İncelenen tüm dosya kapsamı, tarafların iddia, savunma ve alınan bilirkişileri raporu hep birlikte değerlendirildiğinde; taraflar arasında alacak davasının yargılaması sonucunda mahkememizce verilen kararın Yargıtay —-.Hukuk Dairesinin 2015/332 esas 2015/14058 karar ve 05/11/2015 gününde davalı —-şirketi yönünden bozulmsaına, karar verilmiş, usul ve yasaya uygun bozma ilamına uyularak yargılama yapılmıştır. Yargıtay bozma ilamı gereğince; mahallinde keşif yapılarak dava konusu taşınmazda davacı tarafça yapılan ve halen kullanımda bulunan sabit yatırımların neler olabileceği, varsa sabit yatırımların taşınmaza değer katıp katmadığı yönünde bilirkişi incelemesi yaptırılmıştır. Bilirkişi heyeti dava konusu benzin istasyonunun bulunduğu yerde 2008 ve sonrasında meydana gelen değişikliklerin neler olabileceği yönünde uydu fotoğrafları incelenip rapora eklenerek görüşlerini mahkemeye sunmuşlardır.
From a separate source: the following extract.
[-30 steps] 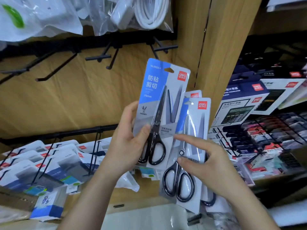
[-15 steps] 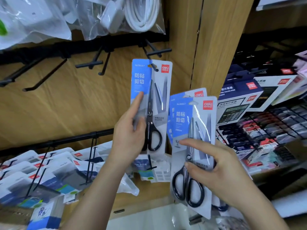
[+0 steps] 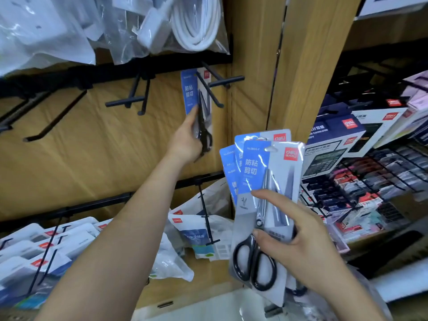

Mahkememizce itibar edilen ve bilimsel değerlere uygun bulunan bilirkişi heyet raporuna göre dava konusu yerde yol cephesine yakın sabit yatırım olarak sadece bir adet kanopinin bulunduğu, bu kanopinin boyanarak daha sonra kullanılan benzin istasyonu markasının giydirildiği, bunun dışında herhangi bir sabit yatırımın bulunmadığı ve davacının taşınmazına değer kattığının belirlenemediği anlaşılmış bu yönde oluşan kanaat ve dava tarihi itibariyle davacı tarafça yapılan ve halen kullanımda bulunan bu sabit yatırım olan kanopinin değerinin 60.142,50 TL olduğu belirlendiğinden açılan davanın bu tespite göre kısmen kabulü ile 60.142,50 TL alacağın 14/11/2010 temerrüt tarihinden itibaren ticari avans faizi ile davalıdan alınarak davacıya verilmesine ve fazlaya ilişkin talebin reddine karar verilerek aşağıdaki şekilde hüküm kurulmuştur.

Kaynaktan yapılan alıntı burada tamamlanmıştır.